This package “ocp” provides code implementing Bayesian online changepoint detection. This tutorial will show how to use the main functions in this package.

1 Running Online Bayesian Changepoint Detection

1.1 Generate Univariate Gaussian Data

The figure below shows the simulated univariate gaussian data used for this tutorial, and the locations of the true changepoints.

 # the true changepoint locations including the first and last point
truecps<- c(1, 51, 71, 121)
#simulate the data
set.seed(1)
uvg<- c(rnorm(n=diff(truecps)[1], mean=0, sd=2), 
        rnorm(n=diff(truecps)[2], mean=20, sd=4),
        rnorm(n=diff(truecps)[3], mean=10, sd=3))

# view the data
plot(uvg, main = "Simulated Univariate Gaussian Data with Changepoints", 
     ylab = "data values", xlab="time point", type= "l", col = "black", cex=0.5)
# show the changepoints on the graph
for(cp in truecps){
  abline(v=cp, col = "green", lwd= 2)
}

1.2 Run Basic Online Changepoint Detection

This section will run the basic onlineCPD function to output an ocpd object from the simulated data.

# running the basic function with all the default settings
ocpd1<- onlineCPD(uvg) 

# view results
ocpd1
#> [1] "1 -variate data."
#> [1] "Attributes returned:"
#>  [1] "R"                 "prevR"             "prevRprod"        
#>  [4] "prevRsum"          "prevDataPt"        "time"             
#>  [7] "ocpd_settings"     "threshcps"         "max"              
#> [10] "update_paramsT"    "update_params0"    "init_params"      
#> [13] "logprobmaxes"      "logprobcps"        "currmu"           
#> [16] "changepoint_lists"
#> [1] "Changepoints:"
#> [[1]]
#> [1]  1 51 71

Printing the results shows a list of the attributes returned, and the main finding which is the output list of changepoints.
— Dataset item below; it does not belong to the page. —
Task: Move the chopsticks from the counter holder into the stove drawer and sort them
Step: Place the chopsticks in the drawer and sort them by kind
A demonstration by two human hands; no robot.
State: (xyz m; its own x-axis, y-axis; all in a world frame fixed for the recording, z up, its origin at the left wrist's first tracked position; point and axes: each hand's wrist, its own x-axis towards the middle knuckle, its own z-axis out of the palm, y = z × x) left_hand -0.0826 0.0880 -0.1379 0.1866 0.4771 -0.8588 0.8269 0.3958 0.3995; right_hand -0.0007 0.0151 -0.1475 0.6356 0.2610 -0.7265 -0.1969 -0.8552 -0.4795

Following is some explanation of each attribute returned.

1.2.1 Main Outputs

The main output from the OCPD objects are the changepoints list and the R matrix if the it is chosen to be returned.

  • Changepoints List: list of changepoints computed from different approaches
    • colmaxes: the list of changepoints taken from the maximum probability in each column of the R matrix
    • threshchps: the list of changepoints that have run length probability above a threshold value, e.g. 0.5
    • maxCPs: the list of changepoints with the highest overall probability

The list of possible changepoints can be accessed from the attribute “changepoint_lists”. The code and output from this example is shown below.

cpdf<- data.frame(method=names(ocpd1$changepoint_lists))
cpdf$changepoints<- unlist(ocpd1$changepoint_lists, recursive = FALSE)
kable(cpdf)
method changepoints
colmaxes c(1, 51, 71)
threshcps c(1, 51, 71)
maxCPs c(1, 51, 71)

1.2.2 Additional Outputs

Additional outputs are also returned - these are needed for running the algorithm online since this algorithm can work being called point by point to build on a pre-existing ocpd object, but not needed for interpreting the final results. These outputs are:

  • ocpd_settings: stores the settings used in running the ocpd function
  • prevR: the column of the R matrix for the previous step
  • prevRprod, prevRsum: versions of the R matrix containing cumulative product or sum along diagonals
  • prevDataPt: the previous data point processed - needed for replacing missing data options
  • time: the total number of points processed within this ocpd object
  • update_paramsT: the current parameters used in the UPM update functions
  • update_params0: the initial parameters used in the UPM update functions
  • init_params: the params used to initialize the UMP update_params0
  • logprobcps, logprobmaxes: the list of changepoints with the highest probability at each step, and the probability associated respectively
  • currmu: the current mu compute after each timepoint

1.3 Online Changepoint Detection Function Options

This section will explain the various options possible to set when running the online changepoint detction function. The main choices to be made in running the function are:

  • speed:
    • Fastest method (\(O(n)\)): do not return any unnecessary information and truncate the R vector, set \(getR=FALSE\), \(optionalOutputs=FALSE\), \(truncRlim = 10^{(-4)}\)
    • Running without truncation (\(O(n^2)\)): to prevent truncation, set \(truncRlim =0\)
    • Returning the R matrix (\(O(n^3)\)): set \(getR=TRUE\) to end up storing the computed R matrix in the ocpd object
  • truncation:
    • truncation can be done by probability threshold (truncRlim)
    • hard constraints on length can also be set: maxRlength (max length allowed before truncating), minRlength (min length required before starting to truncate)
  • probability model:
    • model choice specified by name or letter, e.g. \(probModel=list("g")\), or \(probModel=list("gaussian")\)
    • the initialization settings for the probability model: \(init\_params=list(list(m=0, k=0.01, a=0.01, b=0.0001))\)
  • mutlivariate: set \(multivariate=TRUE\) if the data is multivariate

The following sections show how to run the algorithm with various configurations.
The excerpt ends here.